"Smishing" becoming more and more common
Tech experts say there's a new way cyber criminals are trying to defraud you: "smishing."
Similar to phishing emails, but via text message.
For example, tech expert Nick Francesco received a text message that claims to be from Bank of America, but the one problem, he's not a Bank of America customer.
"We're used to getting texts and now the texts are coming from your bank.
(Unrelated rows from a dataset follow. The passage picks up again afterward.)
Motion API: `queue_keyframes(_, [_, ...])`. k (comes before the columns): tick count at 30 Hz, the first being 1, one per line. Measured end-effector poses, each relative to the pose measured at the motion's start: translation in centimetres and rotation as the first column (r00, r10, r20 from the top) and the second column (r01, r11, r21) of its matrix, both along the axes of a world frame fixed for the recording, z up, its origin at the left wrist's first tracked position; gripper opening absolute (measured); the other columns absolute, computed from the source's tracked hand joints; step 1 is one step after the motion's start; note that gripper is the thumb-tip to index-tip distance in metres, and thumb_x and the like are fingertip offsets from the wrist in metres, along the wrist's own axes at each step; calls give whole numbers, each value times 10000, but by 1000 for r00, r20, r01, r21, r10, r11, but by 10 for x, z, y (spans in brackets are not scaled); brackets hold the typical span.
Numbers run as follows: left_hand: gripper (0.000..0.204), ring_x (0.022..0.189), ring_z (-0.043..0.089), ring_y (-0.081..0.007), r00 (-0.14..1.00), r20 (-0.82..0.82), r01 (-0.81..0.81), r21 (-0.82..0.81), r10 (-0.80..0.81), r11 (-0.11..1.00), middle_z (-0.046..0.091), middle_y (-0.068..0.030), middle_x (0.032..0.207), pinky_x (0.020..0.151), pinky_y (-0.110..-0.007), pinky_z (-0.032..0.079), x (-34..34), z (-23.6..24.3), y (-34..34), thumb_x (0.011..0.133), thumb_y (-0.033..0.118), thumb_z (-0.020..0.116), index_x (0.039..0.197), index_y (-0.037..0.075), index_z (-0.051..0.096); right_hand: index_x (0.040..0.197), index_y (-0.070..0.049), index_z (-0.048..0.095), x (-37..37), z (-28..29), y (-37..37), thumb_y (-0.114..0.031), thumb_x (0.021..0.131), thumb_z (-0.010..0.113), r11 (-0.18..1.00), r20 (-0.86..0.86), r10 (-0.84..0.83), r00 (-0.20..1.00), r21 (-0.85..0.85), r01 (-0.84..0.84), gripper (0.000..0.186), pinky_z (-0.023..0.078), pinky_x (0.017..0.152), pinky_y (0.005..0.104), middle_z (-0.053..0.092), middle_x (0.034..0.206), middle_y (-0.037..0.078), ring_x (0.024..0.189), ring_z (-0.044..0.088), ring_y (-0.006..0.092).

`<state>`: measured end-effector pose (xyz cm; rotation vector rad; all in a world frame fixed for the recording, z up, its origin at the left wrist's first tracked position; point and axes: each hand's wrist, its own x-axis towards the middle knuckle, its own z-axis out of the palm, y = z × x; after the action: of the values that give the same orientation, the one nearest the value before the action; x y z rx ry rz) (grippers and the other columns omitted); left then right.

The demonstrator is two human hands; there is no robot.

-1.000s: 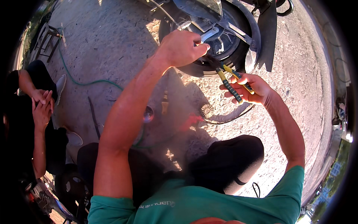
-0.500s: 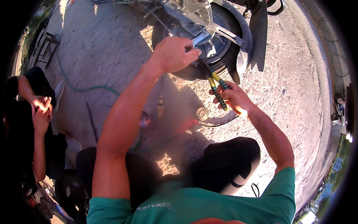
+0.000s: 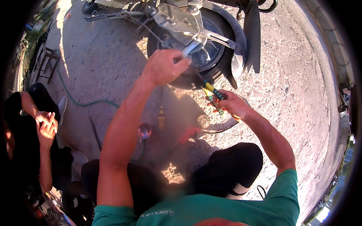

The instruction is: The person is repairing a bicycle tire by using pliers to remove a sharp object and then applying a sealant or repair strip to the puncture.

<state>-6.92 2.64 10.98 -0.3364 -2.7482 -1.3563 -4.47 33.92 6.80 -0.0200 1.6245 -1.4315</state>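
Observation:
My left hand (image 3: pixel 164 66) is closed at the wheel hub, around the lower end of a silver bar (image 3: pixel 191 46), perhaps a wrench; its fingertips are partly hidden. My right hand (image 3: pixel 228 103) grips long pliers with yellow and dark green handles (image 3: pixel 212 91), their jaws reaching into the lower part of the wheel (image 3: pixel 218 66) under my left hand, where the tips are hard to make out. Above both hands is the vehicle's metal mounting plate (image 3: pixel 175 20), with a thin rod and spring beside my left hand. A dark flap (image 3: pixel 252 45) hangs right of the wheel.
A person's hands (image 3: pixel 47 124) rest together at the left, beside their dark-clothed legs. A green hose (image 3: pixel 79 101) crosses the rough ground near a chair (image 3: pixel 48 62). A sunburst-shaped part (image 3: pixel 204 121), a yellow tool (image 3: pixel 161 120) and a dark curved strip lie below the wheel.
The whole scene sits lower and the wheel further left as the view shifts. My right hand has moved left with the pliers, its fingers drawn closer round the handles; my left hand stays at the hub.

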Motion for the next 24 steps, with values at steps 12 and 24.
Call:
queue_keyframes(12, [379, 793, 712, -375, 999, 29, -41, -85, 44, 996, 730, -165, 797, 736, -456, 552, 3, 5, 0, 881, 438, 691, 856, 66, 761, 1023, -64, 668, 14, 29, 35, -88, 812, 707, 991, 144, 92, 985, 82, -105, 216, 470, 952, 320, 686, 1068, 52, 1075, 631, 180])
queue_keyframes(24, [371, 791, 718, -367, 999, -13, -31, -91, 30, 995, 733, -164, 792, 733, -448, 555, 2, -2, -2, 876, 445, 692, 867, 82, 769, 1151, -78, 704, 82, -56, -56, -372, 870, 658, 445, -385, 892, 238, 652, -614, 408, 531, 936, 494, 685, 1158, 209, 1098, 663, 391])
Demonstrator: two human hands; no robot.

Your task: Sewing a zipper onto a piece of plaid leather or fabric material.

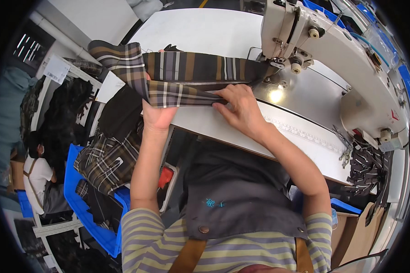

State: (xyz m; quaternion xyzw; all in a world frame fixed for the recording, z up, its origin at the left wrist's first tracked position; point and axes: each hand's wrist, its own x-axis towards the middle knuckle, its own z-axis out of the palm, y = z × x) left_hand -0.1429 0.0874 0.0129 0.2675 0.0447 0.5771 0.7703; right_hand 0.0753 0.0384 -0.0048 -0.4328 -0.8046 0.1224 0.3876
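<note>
A plaid fabric piece [187, 66] in brown, grey, black and white lies across the white sewing table, with a metal zipper [196, 83] running along it. My left hand [159, 116] grips its left part from the near side. Folded cloth covers most of those fingers. On the near edge, toward the right end, my right hand [241, 107] pinches the fabric between thumb and fingers. The far right end of the fabric reaches the needle area of the sewing machine [280, 38]; whether it is under the presser foot, I cannot tell.
A ruler strip [300, 129] runs along the table's near edge. Small scissors [344, 143] and dark striped strips [369, 168] are at the right. To the left, a blue bin [73, 182] holds plaid garments [111, 159]. Another person [38, 182] sits further left.
</note>
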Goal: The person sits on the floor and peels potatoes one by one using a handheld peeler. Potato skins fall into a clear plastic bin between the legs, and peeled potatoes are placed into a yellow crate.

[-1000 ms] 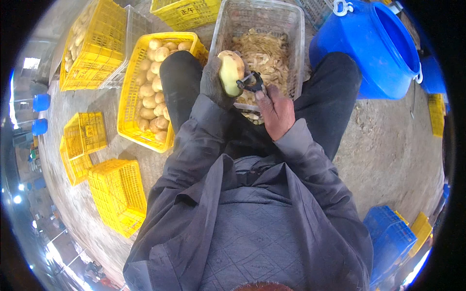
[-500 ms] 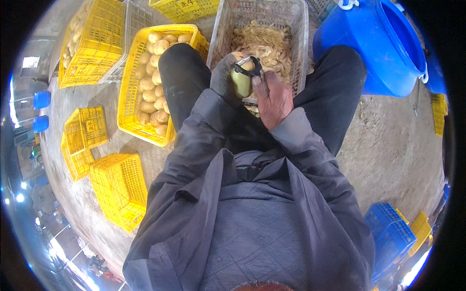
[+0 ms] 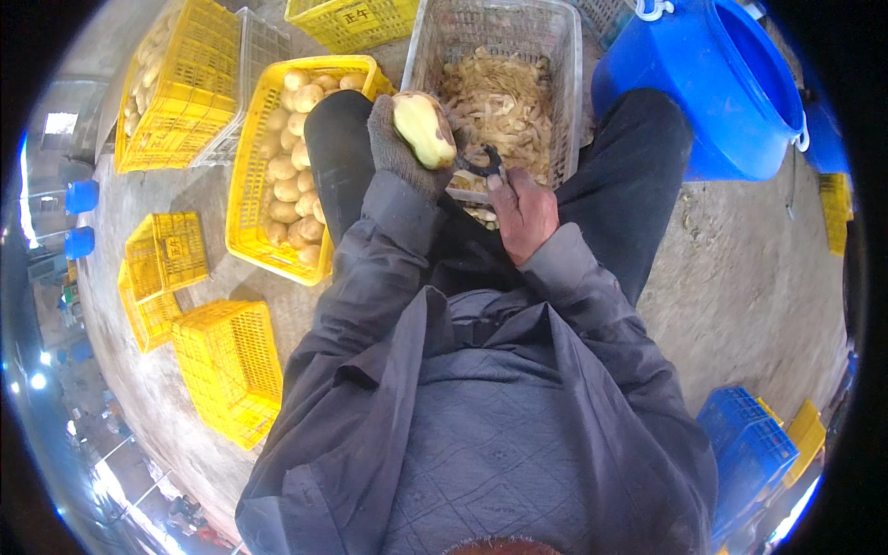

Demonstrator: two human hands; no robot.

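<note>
A grey glove covers my left hand [image 3: 392, 153], which is closed around a partly peeled potato [image 3: 425, 130]. Pale flesh shows over most of its upper side, with brownish skin at the ends. Bare and just to the right, my right hand [image 3: 527, 215] grips a black peeler [image 3: 483, 163], its head apart from the potato. Both hands are between my knees, at the near end of a grey plastic crate [image 3: 570, 102] with a heap of peelings [image 3: 499, 97] in it.
Left of my knee stands a yellow crate [image 3: 238, 208] of potatoes [image 3: 291, 190]. A taller yellow crate [image 3: 199, 88] is beyond it. Other yellow crates [image 3: 222, 361] lie at the left. A large blue barrel [image 3: 666, 88] lies tilted beyond my right knee; a blue crate [image 3: 745, 458] is at lower right.
My left hand has moved up and left and turned the potato, so its pale side faces up. The peeler has come off the potato and dropped slightly lower in my right hand.
</note>
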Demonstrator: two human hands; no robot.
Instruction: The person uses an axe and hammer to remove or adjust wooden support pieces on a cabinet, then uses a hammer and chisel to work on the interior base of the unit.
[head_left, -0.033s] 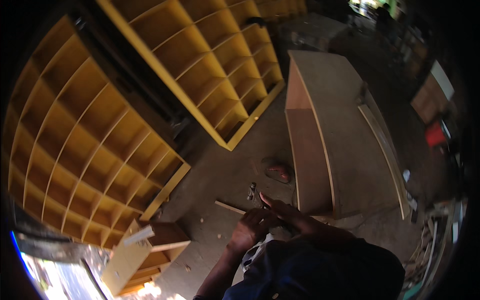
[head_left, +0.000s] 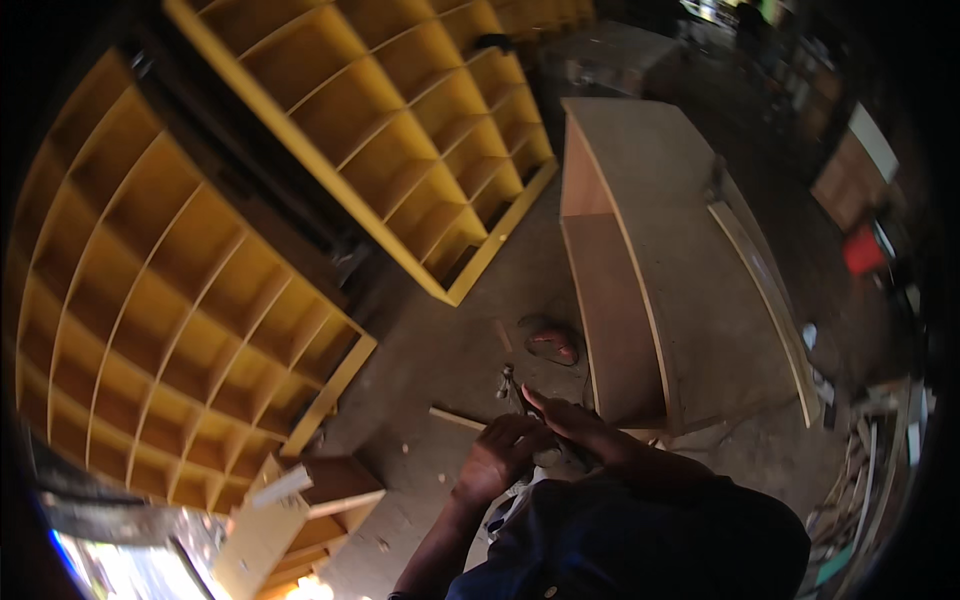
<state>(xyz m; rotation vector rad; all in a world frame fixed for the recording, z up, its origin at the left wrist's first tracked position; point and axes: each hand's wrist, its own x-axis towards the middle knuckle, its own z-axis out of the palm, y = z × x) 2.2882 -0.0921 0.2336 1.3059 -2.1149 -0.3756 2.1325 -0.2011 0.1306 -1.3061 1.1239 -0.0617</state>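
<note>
Low in the centre, my right hand point(head_left: 580, 430) is closed round a hammer point(head_left: 510, 385), its metal head pointing away from me and its thumb along the handle. My left hand point(head_left: 500, 455) is beside it with fingers curled against the handle area; what they grip is hidden. A thin wooden strip point(head_left: 455, 418) runs behind my left fingers; I cannot tell whether they touch it. Just beyond the hammer, a red and dark coiled item point(head_left: 560, 347) lies on the floor beside an unpainted plywood cabinet point(head_left: 680, 300) with a loose batten point(head_left: 770, 300) on top.
Two yellow cubby shelving units point(head_left: 420, 120) point(head_left: 190, 250) stand ahead and left. A small wooden cabinet point(head_left: 250, 540) sits at lower left. To the right are a red container point(head_left: 862, 250), leaning boards point(head_left: 840, 185) and piled offcuts point(head_left: 870, 470). Dark shapes crowd the far background.
The whole view has shifted slightly, with the plywood cabinet and right-side items a little further left. Both hands and the hammer keep nearly the same pose.
</note>
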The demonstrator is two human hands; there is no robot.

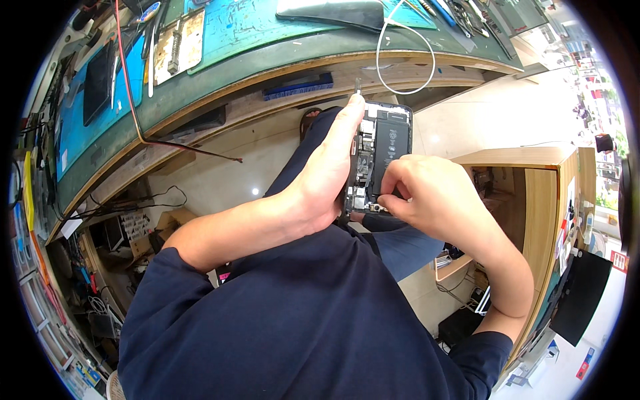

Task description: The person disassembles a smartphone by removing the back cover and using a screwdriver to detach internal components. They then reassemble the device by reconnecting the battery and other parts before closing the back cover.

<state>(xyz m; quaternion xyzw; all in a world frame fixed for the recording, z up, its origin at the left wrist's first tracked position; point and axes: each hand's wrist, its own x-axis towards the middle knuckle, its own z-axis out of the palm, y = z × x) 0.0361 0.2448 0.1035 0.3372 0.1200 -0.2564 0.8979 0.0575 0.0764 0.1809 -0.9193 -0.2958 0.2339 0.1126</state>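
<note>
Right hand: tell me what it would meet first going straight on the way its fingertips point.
The lower end of the open phone; whether the right hand already touches it is unclear. Beyond, the left hand seems next.

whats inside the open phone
Inside the phone, a dark battery lies right of the circuitry. The right hand covers part of the lower right; what sits under the battery cannot be seen.

pale tiled floor (480, 123) — wooden cabinet (520, 157) at right — green-topped workbench (267, 53) ahead
</note>
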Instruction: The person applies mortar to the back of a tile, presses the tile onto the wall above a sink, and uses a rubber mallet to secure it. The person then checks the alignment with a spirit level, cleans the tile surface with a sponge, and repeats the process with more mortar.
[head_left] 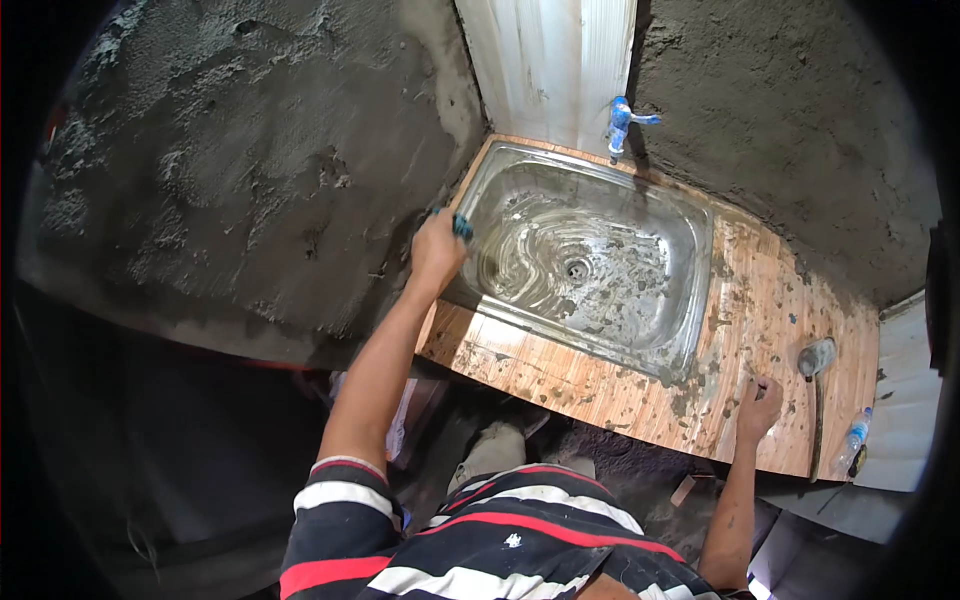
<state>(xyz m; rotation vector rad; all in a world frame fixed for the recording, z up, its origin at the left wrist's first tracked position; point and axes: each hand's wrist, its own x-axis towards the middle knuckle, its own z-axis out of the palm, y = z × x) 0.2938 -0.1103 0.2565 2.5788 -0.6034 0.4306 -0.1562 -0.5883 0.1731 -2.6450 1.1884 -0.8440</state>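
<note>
My left hand (pixel 437 254) is closed around a small dark teal pad-like thing (pixel 462 227) whose kind I cannot make out. It is at the left rim of a steel sink (pixel 565 333), beside the wet plaster. Grey cement slurry lies in swirls over the sink's bottom, around the drain (pixel 577 269). My right hand (pixel 762 405), its fingers curled in, is at the wood-patterned countertop (pixel 752 300) right of the sink. Whatever those fingers may hold is hidden. Splashes and crumbs of cement spot the countertop.
A blue tap (pixel 620 128) juts out behind the sink. Grey cement plaster (pixel 250 180) covers the walls. On the counter's right lie a mallet (pixel 817 357) with a long handle and a clear plastic bottle (pixel 857 435). A reddish block (pixel 683 490) is on the floor.
</note>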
There's a problem with your account, please verify you're the account owner give us your account number and pin number," said Francesco.
Francesco told 13WHAM people tend to trust text messages more than emails.
"That's the way to hit the younger generation and most of the younger generation are not as cynical as my generation so they are more likely to respond," said Francesco.
Emily Henninger said she's received a number of smishing messages and it went even a step further.
"I actually got a phone call from somebody saying that I had just called them and they were wondering why I called, and it turns out that somebody was spoofing my phone number," said Henninger.
Ian Allheimer said the smishing texts are easy to fall for. "I actually have a few family members who have done that before and they've been scammed out and had a bit of bitcoin and it's just down hill from there."
Francesco said no legitimate company will ask for private information over a text message or email. He suggests calling the company directly with a known phone number, not the one sent in the text message.
Also, if you suspect the text is a scam, delete it and even consider blocking the number it was sent from.
"Legitimately go through the proper courses of doing it instead of going the wrong way and regretting it further down the line," said Allheim.